◆ Instructions for the task ◆
The following data is to be repeated exactly, its pictures excluded.

◆ Data below ◆

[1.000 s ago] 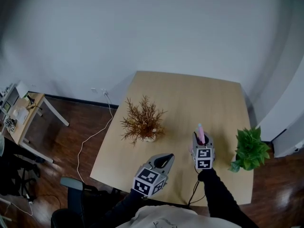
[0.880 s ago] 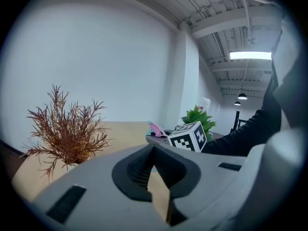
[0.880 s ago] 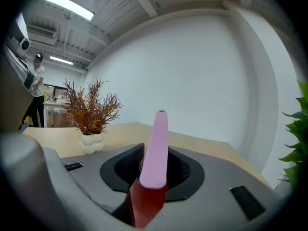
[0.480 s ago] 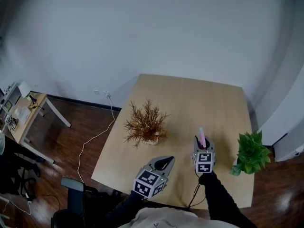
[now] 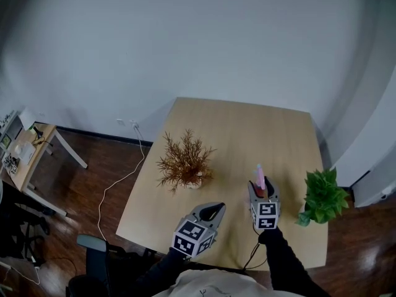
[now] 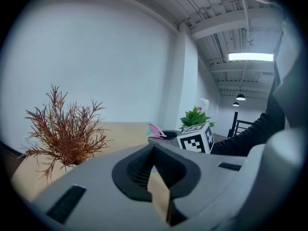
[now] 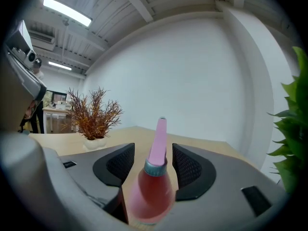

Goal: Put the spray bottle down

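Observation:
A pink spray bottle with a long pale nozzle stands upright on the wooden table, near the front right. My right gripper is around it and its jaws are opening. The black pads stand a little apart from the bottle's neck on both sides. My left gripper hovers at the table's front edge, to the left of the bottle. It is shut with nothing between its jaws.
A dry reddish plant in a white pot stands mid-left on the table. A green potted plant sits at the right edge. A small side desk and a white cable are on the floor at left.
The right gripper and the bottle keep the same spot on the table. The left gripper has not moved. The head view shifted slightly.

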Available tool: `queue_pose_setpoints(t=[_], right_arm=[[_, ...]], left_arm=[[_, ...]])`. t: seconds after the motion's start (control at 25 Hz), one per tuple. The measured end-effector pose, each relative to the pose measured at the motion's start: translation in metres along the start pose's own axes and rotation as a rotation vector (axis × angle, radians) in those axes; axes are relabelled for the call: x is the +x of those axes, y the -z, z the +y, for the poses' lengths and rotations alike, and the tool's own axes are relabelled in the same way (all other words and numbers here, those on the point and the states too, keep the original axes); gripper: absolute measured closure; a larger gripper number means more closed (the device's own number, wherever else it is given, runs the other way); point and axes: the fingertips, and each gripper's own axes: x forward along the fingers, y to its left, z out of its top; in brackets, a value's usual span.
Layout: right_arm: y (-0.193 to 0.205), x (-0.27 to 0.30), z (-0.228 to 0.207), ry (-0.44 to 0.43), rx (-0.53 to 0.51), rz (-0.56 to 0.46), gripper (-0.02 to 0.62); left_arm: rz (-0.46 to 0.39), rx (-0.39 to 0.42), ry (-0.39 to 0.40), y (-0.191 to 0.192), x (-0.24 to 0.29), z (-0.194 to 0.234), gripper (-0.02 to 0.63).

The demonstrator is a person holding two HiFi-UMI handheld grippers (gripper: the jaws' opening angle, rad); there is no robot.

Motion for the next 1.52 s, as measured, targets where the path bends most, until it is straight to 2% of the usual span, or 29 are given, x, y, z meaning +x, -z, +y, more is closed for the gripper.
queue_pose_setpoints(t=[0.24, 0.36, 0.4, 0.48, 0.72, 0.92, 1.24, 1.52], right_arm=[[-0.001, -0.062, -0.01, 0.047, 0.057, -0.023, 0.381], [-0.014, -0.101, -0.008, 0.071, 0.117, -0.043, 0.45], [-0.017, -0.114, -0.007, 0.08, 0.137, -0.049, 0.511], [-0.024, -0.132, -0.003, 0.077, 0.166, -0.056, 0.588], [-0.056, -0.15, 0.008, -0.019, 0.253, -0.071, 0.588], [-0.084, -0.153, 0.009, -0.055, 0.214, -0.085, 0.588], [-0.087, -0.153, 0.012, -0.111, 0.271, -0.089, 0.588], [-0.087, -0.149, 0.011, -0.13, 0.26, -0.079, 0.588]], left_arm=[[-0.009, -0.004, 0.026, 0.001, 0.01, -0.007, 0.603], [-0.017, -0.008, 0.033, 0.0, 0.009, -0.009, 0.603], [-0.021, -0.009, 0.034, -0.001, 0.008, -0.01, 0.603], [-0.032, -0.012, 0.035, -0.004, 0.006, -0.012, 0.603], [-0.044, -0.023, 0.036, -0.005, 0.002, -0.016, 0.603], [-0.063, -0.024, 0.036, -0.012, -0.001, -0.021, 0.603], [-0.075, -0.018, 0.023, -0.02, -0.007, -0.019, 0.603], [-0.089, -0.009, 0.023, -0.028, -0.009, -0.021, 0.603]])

◆ Written solution ◆
[1.000 s ago] 
[0.880 s ago] 
[0.880 s ago] 
[0.480 s ago] 
[now] 
[now] 
[now] 

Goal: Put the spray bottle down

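Observation:
A pink spray bottle with a long pale nozzle stands upright on the wooden table, near the front right. My right gripper is around it and its jaws are opening. The black pads stand a little apart from the bottle's neck on both sides. My left gripper hovers at the table's front edge, to the left of the bottle. It is shut with nothing between its jaws.
A dry reddish plant in a white pot stands mid-left on the table. A green potted plant sits at the right edge. A small side desk and a white cable are on the floor at left.
The right gripper and the bottle keep the same spot on the table. The left gripper has not moved. The head view shifted slightly.
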
Available tool: `queue_pose_setpoints(t=[_], right_arm=[[_, ...]], left_arm=[[_, ...]])`. t: seconds after the motion's start (control at 25 Hz), one per tuple. The measured end-effector pose, each relative to the pose measured at the motion's start: translation in metres along the start pose's own axes and rotation as a rotation vector (axis × angle, radians) in those axes; axes are relabelled for the call: x is the +x of those axes, y the -z, z the +y, for the poses' lengths and rotations alike, and the tool's own axes are relabelled in the same way (all other words and numbers here, those on the point and the states too, keep the original axes); gripper: absolute measured closure; a larger gripper number means more closed (the device's own number, wherever else it is given, runs the other way); point and axes: the fingertips, and each gripper's own axes: x forward along the fingers, y to its left, z out of its top; in brackets, a value's usual span.
Layout: right_arm: y (-0.193 to 0.205), x (-0.27 to 0.30), z (-0.228 to 0.207), ry (-0.44 to 0.43), rx (-0.53 to 0.51), rz (-0.56 to 0.46), gripper (-0.02 to 0.62); left_arm: rz (-0.46 to 0.39), rx (-0.39 to 0.42), ry (-0.39 to 0.40), y (-0.191 to 0.192), x (-0.24 to 0.29), z (-0.194 to 0.234), gripper (-0.02 to 0.63).

The demonstrator is a person holding two HiFi-UMI handheld grippers (gripper: the jaws' opening angle, rad); there is no robot.

Motion for the next 1.52 s, as measured, targets where the path bends most, until it is straight to 2% of the usual span, or 29 are given, x, y, z meaning +x, -z, +y, more is closed for the gripper.
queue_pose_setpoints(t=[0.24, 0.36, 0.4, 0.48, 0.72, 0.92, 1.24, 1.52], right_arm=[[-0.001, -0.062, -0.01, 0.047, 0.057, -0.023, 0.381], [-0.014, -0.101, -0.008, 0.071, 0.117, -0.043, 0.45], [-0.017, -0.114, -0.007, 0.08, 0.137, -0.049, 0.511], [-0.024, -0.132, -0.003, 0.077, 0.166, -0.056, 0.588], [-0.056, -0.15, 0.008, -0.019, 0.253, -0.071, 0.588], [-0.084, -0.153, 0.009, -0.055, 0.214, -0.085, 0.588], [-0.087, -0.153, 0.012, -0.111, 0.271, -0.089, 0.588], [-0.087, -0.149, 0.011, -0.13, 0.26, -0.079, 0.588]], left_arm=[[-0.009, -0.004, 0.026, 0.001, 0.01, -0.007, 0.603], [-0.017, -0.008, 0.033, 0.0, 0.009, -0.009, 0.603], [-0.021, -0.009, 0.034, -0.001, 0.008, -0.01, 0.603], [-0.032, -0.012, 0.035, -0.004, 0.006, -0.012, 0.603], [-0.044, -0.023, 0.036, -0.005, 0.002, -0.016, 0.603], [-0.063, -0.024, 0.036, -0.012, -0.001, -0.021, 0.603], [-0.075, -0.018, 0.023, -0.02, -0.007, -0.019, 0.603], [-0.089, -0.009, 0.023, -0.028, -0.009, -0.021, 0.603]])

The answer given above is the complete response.